MedStruct-S: A Benchmark for Key Discovery, Key-Conditioned QA and Semi-Structured Extraction from OCR Clinical Reports
MedStruct-S: A Benchmark for Key Discovery, Key-Conditioned QA and Semi-Structured Extraction from OCR Clinical Reports
MedStruct-S:针对 OCR 临床报告的关键发现、关键条件问答及半结构化提取的基准测试
Abstract: Semi-structured information extraction (IE) from OCR-derived clinical reports is crucial for efficiently reconstructing patients’ longitudinal medical histories. In practice, this scenario commonly involves three tasks: (i) field-header (key) discovery, (ii) key-conditioned question answering (QA), and (iii) end-to-end key-value pair extraction.
摘要: 从 OCR(光学字符识别)生成的临床报告中进行半结构化信息提取(IE),对于高效重建患者的纵向病史至关重要。
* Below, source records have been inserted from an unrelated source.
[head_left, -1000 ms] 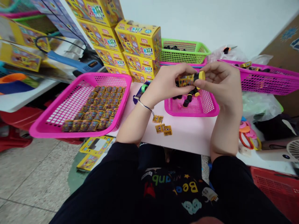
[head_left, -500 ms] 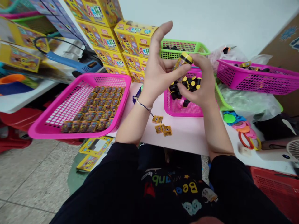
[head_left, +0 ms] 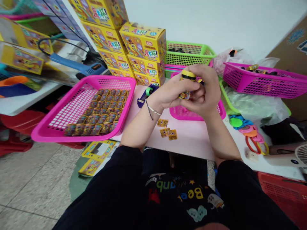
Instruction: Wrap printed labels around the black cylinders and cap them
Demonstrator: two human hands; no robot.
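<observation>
Held item: small capped tube (head_left: 186, 85), yellow label, yellow-and-black cap at top; nearly upright, cap leaning slightly to the person's left, held above the pink table between both hands.
Left hand: left hand (head_left: 170, 92) at the tube's lower side, curled around it; thin bracelet (head_left: 151, 111) on the wrist.
Right hand: right hand (head_left: 202, 92) cupped against the left, wrapped over the tube's far side.
Fingers: left fingers (head_left: 176, 84) pressed together, curled; right fingers (head_left: 200, 76) pressed together, curled over the top; tube pinched between both hands, exact fingertip contact hidden.
Under hands: pink mesh basket (head_left: 192, 116), mostly hidden by the hands; contents cannot be told.
Table: pink tabletop (head_left: 192, 140); three small yellow cards (head_left: 166, 131) lie just in front of the basket; purple tape dispenser (head_left: 145, 96) with green roll near the left hand.
Left of table: larger pink mesh basket (head_left: 55, 135) with rows of small wrapped packets (head_left: 96, 111).
Behind: stacked yellow cartons (head_left: 144, 41) beside a green mesh basket (head_left: 189, 59) holding dark pieces.
Right: another pink mesh basket (head_left: 263, 88) with small yellow-and-black pieces (head_left: 251, 67).
Floor side: red plastic crate (head_left: 280, 198) at lower right.
</observation>
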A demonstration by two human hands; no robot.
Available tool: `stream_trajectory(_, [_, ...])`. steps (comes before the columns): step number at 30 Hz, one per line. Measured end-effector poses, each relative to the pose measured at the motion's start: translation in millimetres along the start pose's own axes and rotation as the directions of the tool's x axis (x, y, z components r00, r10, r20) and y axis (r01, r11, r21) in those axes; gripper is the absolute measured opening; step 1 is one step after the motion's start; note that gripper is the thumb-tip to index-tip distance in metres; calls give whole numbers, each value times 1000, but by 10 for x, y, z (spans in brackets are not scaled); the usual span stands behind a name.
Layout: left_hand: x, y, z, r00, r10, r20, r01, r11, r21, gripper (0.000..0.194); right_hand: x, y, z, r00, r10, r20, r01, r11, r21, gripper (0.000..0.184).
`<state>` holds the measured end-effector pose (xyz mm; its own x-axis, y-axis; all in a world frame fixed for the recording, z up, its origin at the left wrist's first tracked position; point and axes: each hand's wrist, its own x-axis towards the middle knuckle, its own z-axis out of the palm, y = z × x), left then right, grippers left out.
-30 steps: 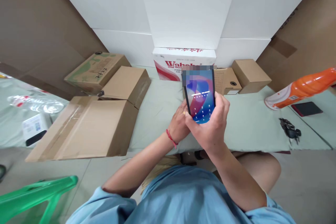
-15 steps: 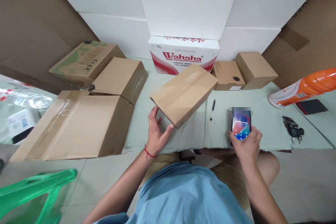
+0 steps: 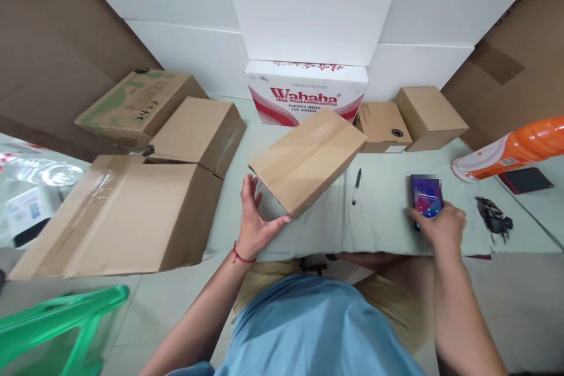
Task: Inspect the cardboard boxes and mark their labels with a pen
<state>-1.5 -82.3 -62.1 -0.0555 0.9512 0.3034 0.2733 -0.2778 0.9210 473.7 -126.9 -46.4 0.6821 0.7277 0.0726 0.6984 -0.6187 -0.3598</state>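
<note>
A taped cardboard box (image 3: pixel 308 158) lies at a slant on the pale green cloth in front of me. My left hand (image 3: pixel 258 220) is at its near left end, fingers and thumb spread wide. The thumb tip is at the box's near corner and the fingertips are by its left corner; whether they press on it I cannot tell. To the right, my right hand (image 3: pixel 440 223) grips the lower part of a smartphone (image 3: pixel 426 197) with a lit screen, just over the cloth. A black pen (image 3: pixel 356 187) lies between the box and the phone.
A white and red Wahaha carton (image 3: pixel 306 94) stands at the back. Smaller boxes (image 3: pixel 383 123) are right of it. Large cardboard boxes (image 3: pixel 132 211) fill the left side. Keys (image 3: pixel 494 217), an orange bottle (image 3: pixel 511 150) and a dark flat object (image 3: pixel 526 180) are at the right. A green stool (image 3: pixel 66 323) stands below left.
My right hand has moved to the right with the phone, away from the pen. My left hand has shifted slightly left at the box's end, its fingers spread a little wider.
</note>
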Motion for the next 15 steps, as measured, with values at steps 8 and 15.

在实际应用中,该场景通常涉及三项任务:(i) 字段标题(键)发现,(ii) 关键条件问答(QA),以及 (iii) 端到端键值对提取。
However, existing evaluations often under-model two factors: heterogeneous and incompletely known key representations, and OCR-induced noise. This makes it difficult to assess model robustness in real-world settings. We present MedStruct-S, a benchmark specifically designed to evaluate these tasks under unknown keys and OCR noise.
然而,现有的评估往往忽视了两个因素:异构且不完全已知的键表示,以及 OCR 引入的噪声。这使得在现实场景中评估模型的鲁棒性变得困难。我们提出了 MedStruct-S,这是一个专门设计用于在未知键和 OCR 噪声条件下评估这些任务的基准测试。
MedStruct-S contains 3,582 annotated real-world clinical report pages. Using MedStruct-S, we benchmark two representative paradigms: encoder-only sequence labeling with post-processing and decoder-only structured generation, covering four encoder-only and five decoder-only models spanning 0.11B to 103B parameters.
MedStruct-S 包含 3,582 页经过标注的真实临床报告。利用 MedStruct-S,我们对两种代表性范式进行了基准测试:基于后处理的仅编码器(encoder-only)序列标注,以及仅解码器(decoder-only)的结构化生成。测试涵盖了 4 个仅编码器模型和 5 个仅解码器模型,参数规模从 1.1 亿到 1030 亿不等。
Our results show that encoder-only models achieve the best performance for non-null-value key-conditioned QA despite being substantially smaller than decoder-only models. When comparing models of similar order of magnitude, encoder-only models still perform better overall. Without controlling for model scale, fine-tuned decoder-only models deliver the strongest overall results. These findings show that the benchmark provides a reliable and practical basis for selecting and comparing models across different semi-structured IE settings.
研究结果表明,尽管仅编码器模型在规模上远小于仅解码器模型,但在非空值关键条件问答任务中,它们表现出了最佳性能。在比较同等量级的模型时,仅编码器模型在整体上依然表现更优。若不控制模型规模,经过微调的仅解码器模型则能提供最强的整体结果。这些发现表明,该基准测试为在不同半结构化 IE 设置下选择和比较模型提供了一个可靠且实用的基础。